The overheated Arlington streetcar debate may finally cool to manageable temperatures.
The county board, in the wee hours of July 24 with only obsessives and paid officials awake to witness it, voted 4-0 (newcomer Libby Garvey abstained) to greenlight the Columbia Pike trolley.
The $110 million investment in economical quaintness to lure commuters from their cars is a gamble. But project boosters are confident in a payoff—for a reason I believe has drawn scant attention.
Critics have voiced multiple worries about the 10-year-old dream of Arlington and Fairfax planners for a revival of the streetcars that last rolled through Northern Virginia in the 1940s. They’ve cited high investment costs, new congestion, threats to bicycle safety and a developer’s gentrification bonanza.
“It’s a complicated subject where you have a pro-trolley cult on one side and tea-party type opponents on the other,” Lew Gulick, a retired newsman who has tracked the issue, told me.
He is puzzled by the county’s choice of the pricier streetcar over the cheaper “articulated” bus, noting that while streetcars may hold more passengers (115), they seat only 29, versus 60 seats on the big buses that hold 94. The official survey shows that either streetcars or modern buses can accommodate projected ridership needs of the Pike,” Gulick says. “But riders will prefer to stand in streetcars rather than sit in buses.”
The undersung reason for the officials’ pro-streetcar proclivities is the uncomfortable fact that buses must battle stigma. Though few admit it, many car-dependent middle and upper-class citizens look down on bus transit as a less-than-convenient province of the working class.

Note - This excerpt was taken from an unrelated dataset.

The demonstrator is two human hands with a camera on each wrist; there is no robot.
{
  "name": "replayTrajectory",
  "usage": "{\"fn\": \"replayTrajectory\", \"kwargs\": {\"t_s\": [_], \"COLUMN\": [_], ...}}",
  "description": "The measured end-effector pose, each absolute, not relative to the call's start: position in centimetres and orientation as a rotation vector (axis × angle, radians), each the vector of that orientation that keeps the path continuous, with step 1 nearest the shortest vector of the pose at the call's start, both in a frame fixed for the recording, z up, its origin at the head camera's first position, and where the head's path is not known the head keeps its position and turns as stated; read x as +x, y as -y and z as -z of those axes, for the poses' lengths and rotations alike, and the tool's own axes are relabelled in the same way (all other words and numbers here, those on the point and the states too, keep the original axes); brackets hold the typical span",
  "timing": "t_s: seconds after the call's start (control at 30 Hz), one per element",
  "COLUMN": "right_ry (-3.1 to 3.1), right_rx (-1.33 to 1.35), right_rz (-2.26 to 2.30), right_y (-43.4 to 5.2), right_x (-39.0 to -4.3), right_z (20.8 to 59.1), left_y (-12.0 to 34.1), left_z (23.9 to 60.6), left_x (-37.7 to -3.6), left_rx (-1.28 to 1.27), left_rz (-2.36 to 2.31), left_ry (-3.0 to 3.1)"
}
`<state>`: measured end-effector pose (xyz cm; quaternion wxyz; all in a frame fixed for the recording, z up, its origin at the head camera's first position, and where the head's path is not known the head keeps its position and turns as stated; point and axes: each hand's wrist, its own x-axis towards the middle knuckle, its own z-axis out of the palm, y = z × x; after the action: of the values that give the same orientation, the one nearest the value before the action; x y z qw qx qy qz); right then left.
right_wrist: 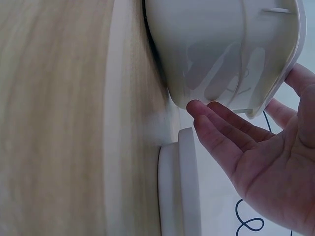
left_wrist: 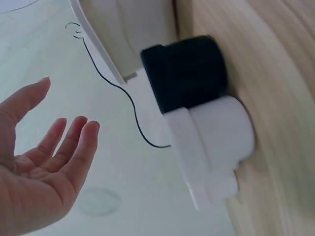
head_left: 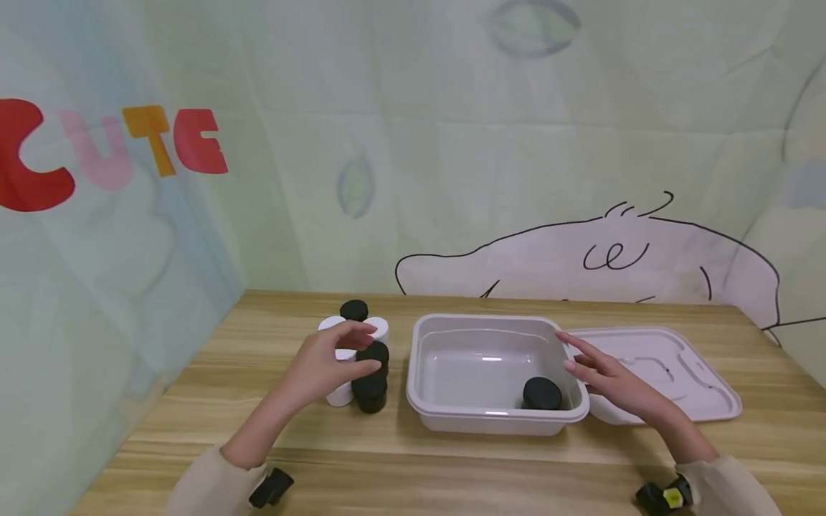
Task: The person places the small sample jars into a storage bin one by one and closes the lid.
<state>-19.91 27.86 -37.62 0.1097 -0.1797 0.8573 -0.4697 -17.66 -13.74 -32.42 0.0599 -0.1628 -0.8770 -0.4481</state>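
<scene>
Pale green backdrop cloth with a drawn outline and the letters "CUTE" stands behind your wooden tabletop (head_left: 452, 459), which runs wide and bare along its near edge in front of both sleeves.

Your left hand (head_left: 329, 365) reaches forward over the cluster of small jars (head_left: 361, 358) at the left of centre, palm turned inward, thumb toward the black-lidded ones. Its fingers (left_wrist: 74, 142) are straight and spread a little, holding nothing; in the left wrist view the palm stands apart from the nearest black jar (left_wrist: 189, 73) and the white jar (left_wrist: 216, 137) beside it. From the head view the hand overlaps the jars, so you cannot tell there whether it touches them.

Your right hand (head_left: 613, 380) lies just beside the right wall of the white plastic tub (head_left: 419, 358), fingers (right_wrist: 221, 132) extended and relaxed, gripping nothing. The right wrist view shows the fingertips close to the tub's outer corner, touching or nearly so.

One black jar (head_left: 542, 393) sits inside the tub at its near right corner, close to your right fingertips but behind the rim. The tub's lid (head_left: 671, 373) lies flat to the right, partly under your right hand, its far edge near the backdrop.

Between the jar cluster and the tub's left wall runs a narrow strip of bare wood.
</scene>
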Motion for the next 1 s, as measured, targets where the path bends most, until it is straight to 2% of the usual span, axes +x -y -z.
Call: {"fn": "replayTrajectory", "kwargs": {"t_s": [0.43,0.8,1.0], "right_ry": [-2.516,-2.515,-2.506], "right_rx": [-0.516,-0.508,-0.486], "right_rz": [1.373,1.377,1.385], "right_y": [-27.9,-27.9,-27.8], "right_x": [-19.9,-19.9,-20.0], "right_z": [37.5,37.6,37.7], "left_y": [17.0,17.5,17.6], "left_z": [34.4,35.8,36.0], "left_x": [-17.5,-18.1,-18.3], "left_rx": [-0.339,-0.235,-0.246], "left_rz": [1.293,1.1,1.144], "left_ry": [2.729,2.887,2.93]}}
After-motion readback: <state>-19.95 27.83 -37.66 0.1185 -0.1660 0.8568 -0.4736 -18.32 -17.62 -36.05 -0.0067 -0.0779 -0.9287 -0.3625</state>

A June article by Amanda Hess on the Atlantic magazine’s “Cities” website is titled, “Race, Class, and the Stigma of Riding the Bus in America.” It examines cultural tensions over funding public transport in Los Angeles and Atlanta, where the MARTA subway built in the 1970s was quietly mocked as “Moving Africans Rapidly Through Atlanta.”
In Arlington, the issue comes up obliquely. “Streetcars will attract the widest variety of passengers,” Linda Dye, who has lived near Columbia Pike for decades, told the Sun-Gazette. “People who won’t ride a bus will ride a streetcar.”
County staff and elected officials pressed their case in a July 21 report citing higher-than-projected boosts in transit ridership after modern streetcars were introduced in Portland, Ore., Phoenix, Ariz., and Hampton Roads, Va., where the predicted 2,900 weekday trips on the year-old system is now averaging 5,000-plus. A local 2009 survey found that 64 percent of Columbia Pike residents never use the bus and that the bus system there is “reaching its peak.”
Once the streetcar is live and moving commuters from Skyline at Bailey’s Crossroads to Pentagon City, the county figures, it will deter 3,000 vehicles a day from the Pike and attract $291 million in new tax revenue over 30 years.
Board chairman Mary Hynes told me she doesn’t know “why people don’t take the bus. But the reality is, what has happened in every place where streetcars have come in is that ridership has gone up,” she said. “As a policymaker, you’re concerned about removing more cars, so you look for the mode most likely to give the greatest boost in ridership, reduce congestion and move more people efficiently.”
If that proves true in Arlington, perhaps board members will celebrate with a Rice-a-Roni dinner.